───── PROVIDED DATA ─────

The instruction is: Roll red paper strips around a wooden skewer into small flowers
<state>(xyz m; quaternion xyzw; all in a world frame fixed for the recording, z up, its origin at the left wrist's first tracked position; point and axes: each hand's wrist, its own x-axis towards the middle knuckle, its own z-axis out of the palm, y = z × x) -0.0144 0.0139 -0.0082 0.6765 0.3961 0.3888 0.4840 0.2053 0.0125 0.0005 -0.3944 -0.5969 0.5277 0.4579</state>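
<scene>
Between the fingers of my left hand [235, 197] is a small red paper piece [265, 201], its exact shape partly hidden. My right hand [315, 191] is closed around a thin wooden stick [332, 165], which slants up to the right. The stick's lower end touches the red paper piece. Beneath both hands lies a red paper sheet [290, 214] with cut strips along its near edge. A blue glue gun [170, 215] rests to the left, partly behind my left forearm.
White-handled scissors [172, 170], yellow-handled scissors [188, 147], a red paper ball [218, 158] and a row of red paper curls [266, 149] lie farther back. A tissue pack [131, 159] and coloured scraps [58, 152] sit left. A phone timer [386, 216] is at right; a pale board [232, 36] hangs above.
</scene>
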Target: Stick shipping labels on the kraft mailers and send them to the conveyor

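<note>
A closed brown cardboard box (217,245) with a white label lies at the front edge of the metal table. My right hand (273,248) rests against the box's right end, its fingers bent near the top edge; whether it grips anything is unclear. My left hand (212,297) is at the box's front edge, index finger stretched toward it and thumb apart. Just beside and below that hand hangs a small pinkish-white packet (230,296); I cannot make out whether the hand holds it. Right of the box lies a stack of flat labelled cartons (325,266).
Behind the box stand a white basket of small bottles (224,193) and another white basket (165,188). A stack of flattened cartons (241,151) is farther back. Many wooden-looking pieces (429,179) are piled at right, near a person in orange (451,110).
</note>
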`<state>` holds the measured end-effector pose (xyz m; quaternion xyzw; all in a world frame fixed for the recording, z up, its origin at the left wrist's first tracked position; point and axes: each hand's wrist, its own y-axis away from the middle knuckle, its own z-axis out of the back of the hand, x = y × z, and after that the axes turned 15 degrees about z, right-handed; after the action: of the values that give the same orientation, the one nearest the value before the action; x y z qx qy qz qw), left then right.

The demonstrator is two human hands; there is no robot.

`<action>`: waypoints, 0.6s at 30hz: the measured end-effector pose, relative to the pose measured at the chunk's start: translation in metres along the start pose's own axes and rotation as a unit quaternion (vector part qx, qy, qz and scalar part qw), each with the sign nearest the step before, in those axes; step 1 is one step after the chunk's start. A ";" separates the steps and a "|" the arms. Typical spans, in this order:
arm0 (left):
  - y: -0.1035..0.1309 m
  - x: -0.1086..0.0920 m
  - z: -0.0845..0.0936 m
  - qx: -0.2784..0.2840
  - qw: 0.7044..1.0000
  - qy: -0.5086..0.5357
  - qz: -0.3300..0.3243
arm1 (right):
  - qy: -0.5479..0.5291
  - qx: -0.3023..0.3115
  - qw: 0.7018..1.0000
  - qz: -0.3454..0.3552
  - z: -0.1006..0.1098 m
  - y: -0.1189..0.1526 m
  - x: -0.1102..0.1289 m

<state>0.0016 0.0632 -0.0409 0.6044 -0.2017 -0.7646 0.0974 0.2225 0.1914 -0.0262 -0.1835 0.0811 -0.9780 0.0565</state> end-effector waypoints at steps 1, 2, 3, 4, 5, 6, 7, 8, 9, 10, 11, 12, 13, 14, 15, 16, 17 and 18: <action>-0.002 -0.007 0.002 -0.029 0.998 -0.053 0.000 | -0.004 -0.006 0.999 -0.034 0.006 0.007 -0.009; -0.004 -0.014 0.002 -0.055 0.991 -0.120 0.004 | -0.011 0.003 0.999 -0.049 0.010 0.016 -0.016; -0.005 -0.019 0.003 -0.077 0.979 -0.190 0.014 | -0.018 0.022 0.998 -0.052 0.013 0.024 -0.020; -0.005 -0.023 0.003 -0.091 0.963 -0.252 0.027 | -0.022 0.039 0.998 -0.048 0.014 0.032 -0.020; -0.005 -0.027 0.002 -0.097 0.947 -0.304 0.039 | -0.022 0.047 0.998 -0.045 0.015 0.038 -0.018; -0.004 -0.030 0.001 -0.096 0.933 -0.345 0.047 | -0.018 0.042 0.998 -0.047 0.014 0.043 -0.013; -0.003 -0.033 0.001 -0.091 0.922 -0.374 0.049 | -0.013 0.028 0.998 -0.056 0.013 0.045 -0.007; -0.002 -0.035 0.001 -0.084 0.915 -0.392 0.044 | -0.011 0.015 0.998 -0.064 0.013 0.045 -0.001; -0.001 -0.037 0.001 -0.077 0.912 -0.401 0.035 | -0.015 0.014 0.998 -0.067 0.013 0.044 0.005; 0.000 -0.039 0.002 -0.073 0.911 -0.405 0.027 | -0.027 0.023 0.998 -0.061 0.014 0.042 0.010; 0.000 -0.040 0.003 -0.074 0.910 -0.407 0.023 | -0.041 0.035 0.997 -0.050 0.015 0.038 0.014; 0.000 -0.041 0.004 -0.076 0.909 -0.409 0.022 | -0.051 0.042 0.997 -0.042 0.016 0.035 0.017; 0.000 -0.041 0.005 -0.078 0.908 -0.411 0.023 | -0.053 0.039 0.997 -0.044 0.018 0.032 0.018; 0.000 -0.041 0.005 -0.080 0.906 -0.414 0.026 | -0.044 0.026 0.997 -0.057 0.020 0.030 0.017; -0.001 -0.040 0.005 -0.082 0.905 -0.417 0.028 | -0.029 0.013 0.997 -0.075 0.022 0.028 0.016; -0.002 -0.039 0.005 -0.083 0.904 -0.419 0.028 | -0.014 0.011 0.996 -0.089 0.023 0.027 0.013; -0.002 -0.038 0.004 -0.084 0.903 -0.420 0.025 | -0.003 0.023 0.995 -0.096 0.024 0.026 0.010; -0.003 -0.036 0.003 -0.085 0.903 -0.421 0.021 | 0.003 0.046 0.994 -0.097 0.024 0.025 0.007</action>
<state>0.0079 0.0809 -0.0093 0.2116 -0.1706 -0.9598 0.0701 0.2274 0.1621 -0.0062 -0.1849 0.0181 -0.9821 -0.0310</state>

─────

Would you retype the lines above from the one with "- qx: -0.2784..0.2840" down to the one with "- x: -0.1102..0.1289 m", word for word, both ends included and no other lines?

  - qx: -0.2784..0.2840
  - qw: 0.7044..1.0000
  - qy: -0.5086..0.5357
  - qz: -0.3300..0.3243
arm1 (right):
  - qy: -0.5479..0.5291
  - qx: -0.3023..0.3115
  - qw: 0.7018..1.0000
  - qz: -0.3454..0.3552
  - z: -0.1006..0.1098 m
  - y: -0.1189..0.1526 m
  - x: -0.1102..0.1289 m

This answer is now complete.